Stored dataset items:
■ ■ ■ ■ ■ ■ ■
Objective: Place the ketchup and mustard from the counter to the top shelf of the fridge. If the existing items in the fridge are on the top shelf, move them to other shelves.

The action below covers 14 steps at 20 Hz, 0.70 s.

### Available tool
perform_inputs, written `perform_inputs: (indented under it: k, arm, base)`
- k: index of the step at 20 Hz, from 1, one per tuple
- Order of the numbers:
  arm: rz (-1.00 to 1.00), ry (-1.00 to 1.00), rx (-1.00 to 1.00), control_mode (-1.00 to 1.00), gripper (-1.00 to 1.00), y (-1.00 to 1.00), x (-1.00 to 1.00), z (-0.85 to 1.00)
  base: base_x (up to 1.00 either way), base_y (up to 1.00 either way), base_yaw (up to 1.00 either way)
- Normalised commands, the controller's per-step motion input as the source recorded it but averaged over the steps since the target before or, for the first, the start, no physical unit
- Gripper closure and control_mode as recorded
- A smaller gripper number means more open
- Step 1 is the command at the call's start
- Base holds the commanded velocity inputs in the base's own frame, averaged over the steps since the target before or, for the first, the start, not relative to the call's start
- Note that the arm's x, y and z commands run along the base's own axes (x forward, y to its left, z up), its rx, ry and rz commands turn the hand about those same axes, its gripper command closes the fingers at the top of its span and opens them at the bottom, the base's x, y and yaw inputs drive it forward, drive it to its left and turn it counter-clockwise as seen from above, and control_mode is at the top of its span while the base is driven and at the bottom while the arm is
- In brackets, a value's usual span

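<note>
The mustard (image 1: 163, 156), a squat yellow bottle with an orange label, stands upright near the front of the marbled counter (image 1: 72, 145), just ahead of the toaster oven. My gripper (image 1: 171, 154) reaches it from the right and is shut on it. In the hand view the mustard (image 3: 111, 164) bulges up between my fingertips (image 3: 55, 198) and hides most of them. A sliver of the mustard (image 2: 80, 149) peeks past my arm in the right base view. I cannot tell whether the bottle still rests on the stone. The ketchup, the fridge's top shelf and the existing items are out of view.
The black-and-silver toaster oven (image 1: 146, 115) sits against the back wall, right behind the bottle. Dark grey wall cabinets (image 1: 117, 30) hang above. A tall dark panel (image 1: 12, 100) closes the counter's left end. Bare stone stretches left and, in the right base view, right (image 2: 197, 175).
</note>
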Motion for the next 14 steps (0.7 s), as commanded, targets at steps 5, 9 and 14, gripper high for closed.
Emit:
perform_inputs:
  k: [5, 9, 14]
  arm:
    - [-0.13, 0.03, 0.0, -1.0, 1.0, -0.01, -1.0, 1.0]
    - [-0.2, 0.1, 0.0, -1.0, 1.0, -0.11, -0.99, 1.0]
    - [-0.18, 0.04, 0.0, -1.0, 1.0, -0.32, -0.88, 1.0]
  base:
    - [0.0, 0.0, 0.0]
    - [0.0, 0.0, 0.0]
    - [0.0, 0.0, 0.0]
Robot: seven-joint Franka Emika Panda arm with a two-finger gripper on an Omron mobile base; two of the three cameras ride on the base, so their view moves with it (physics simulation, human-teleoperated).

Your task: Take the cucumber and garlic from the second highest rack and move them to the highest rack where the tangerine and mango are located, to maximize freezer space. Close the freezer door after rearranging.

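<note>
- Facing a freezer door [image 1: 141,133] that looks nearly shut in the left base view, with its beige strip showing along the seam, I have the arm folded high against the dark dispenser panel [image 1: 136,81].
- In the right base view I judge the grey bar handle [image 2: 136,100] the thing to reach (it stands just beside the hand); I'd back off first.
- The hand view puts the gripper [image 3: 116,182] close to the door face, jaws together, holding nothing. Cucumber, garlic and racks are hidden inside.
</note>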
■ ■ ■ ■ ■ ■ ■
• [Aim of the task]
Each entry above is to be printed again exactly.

• [Solution to this exercise]
Objective: Place the ketchup and mustard from the counter to the top shelf of the fridge. If the existing items in the fridge are on the top shelf, move them to other shelves.

The action below covers 14 steps at 20 Hz, 0.70 s.

### Available tool
perform_inputs, written `perform_inputs: (indented under it: k, arm, base)`
- k: index of the step at 20 Hz, from 1, one per tuple
- Order of the numbers:
  arm: rz (-1.00 to 1.00), ry (-1.00 to 1.00), rx (-1.00 to 1.00), control_mode (-1.00 to 1.00), gripper (-1.00 to 1.00), y (-1.00 to 1.00), x (-1.00 to 1.00), z (-0.85 to 1.00)
  base: base_x (up to 1.00 either way), base_y (up to 1.00 either way), base_yaw (up to 1.00 either way)
- Normalised commands, the controller's per-step motion input as the source recorded it but averaged over the steps since the target before or, for the first, the start, no physical unit
- Gripper closure and control_mode as recorded
- A smaller gripper number means more open
- Step 1 is the command at the call's start
- Base holds the commanded velocity inputs in the base's own frame, averaged over the steps since the target before or, for the first, the start, not relative to the call's start
- Note that the arm's x, y and z commands run along the base's own axes (x forward, y to its left, z up), its rx, ry and rz commands turn the hand about those same axes, its gripper command closes the fingers at the top of its span and opens them at the bottom, the base's x, y and yaw inputs drive it forward, drive it to its left and turn it counter-clockwise as seen from above, and control_mode is at the top of its span while the base is driven and at the bottom while the arm is
- In brackets, a value's usual span

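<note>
The mustard (image 1: 163, 156), a squat yellow bottle with an orange label, stands upright near the front of the marbled counter (image 1: 72, 145), just ahead of the toaster oven. My gripper (image 1: 171, 154) reaches it from the right and is shut on it. In the hand view the mustard (image 3: 111, 164) bulges up between my fingertips (image 3: 55, 198) and hides most of them. A sliver of the mustard (image 2: 80, 149) peeks past my arm in the right base view. I cannot tell whether the bottle still rests on the stone. The ketchup, the fridge's top shelf and the existing items are out of view.
The black-and-silver toaster oven (image 1: 146, 115) sits against the back wall, right behind the bottle. Dark grey wall cabinets (image 1: 117, 30) hang above. A tall dark panel (image 1: 12, 100) closes the counter's left end. Bare stone stretches left and, in the right base view, right (image 2: 197, 175).
</note>
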Motion for the next 14 steps (0.7 s), as commanded, targets at steps 5, 9 and 14, gripper high for closed.
Emit:
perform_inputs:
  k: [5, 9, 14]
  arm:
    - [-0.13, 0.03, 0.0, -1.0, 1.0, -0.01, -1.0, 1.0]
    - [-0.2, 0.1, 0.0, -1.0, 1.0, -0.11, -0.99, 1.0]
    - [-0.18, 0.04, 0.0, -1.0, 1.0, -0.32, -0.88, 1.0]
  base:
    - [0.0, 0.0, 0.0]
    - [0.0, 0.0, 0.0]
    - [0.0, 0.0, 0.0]
Robot: seven-joint Franka Emika Panda arm with a two-finger gripper on an Omron mobile base; two of the three cameras ride on the base, so their view moves with it (physics simulation, human-teleoperated).

Your task: Take the cucumber and garlic from the second highest rack and move them to the highest rack where the tangerine and mango are located, to maximize freezer space. Close the freezer door after rearranging.

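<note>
- Facing a freezer door [image 1: 141,133] that looks nearly shut in the left base view, with its beige strip showing along the seam, I have the arm folded high against the dark dispenser panel [image 1: 136,81].
- In the right base view I judge the grey bar handle [image 2: 136,100] the thing to reach (it stands just beside the hand); I'd back off first.
- The hand view puts the gripper [image 3: 116,182] close to the door face, jaws together, holding nothing. Cucumber, garlic and racks are hidden inside.
</note>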

For this exercise, nothing more remains to be given.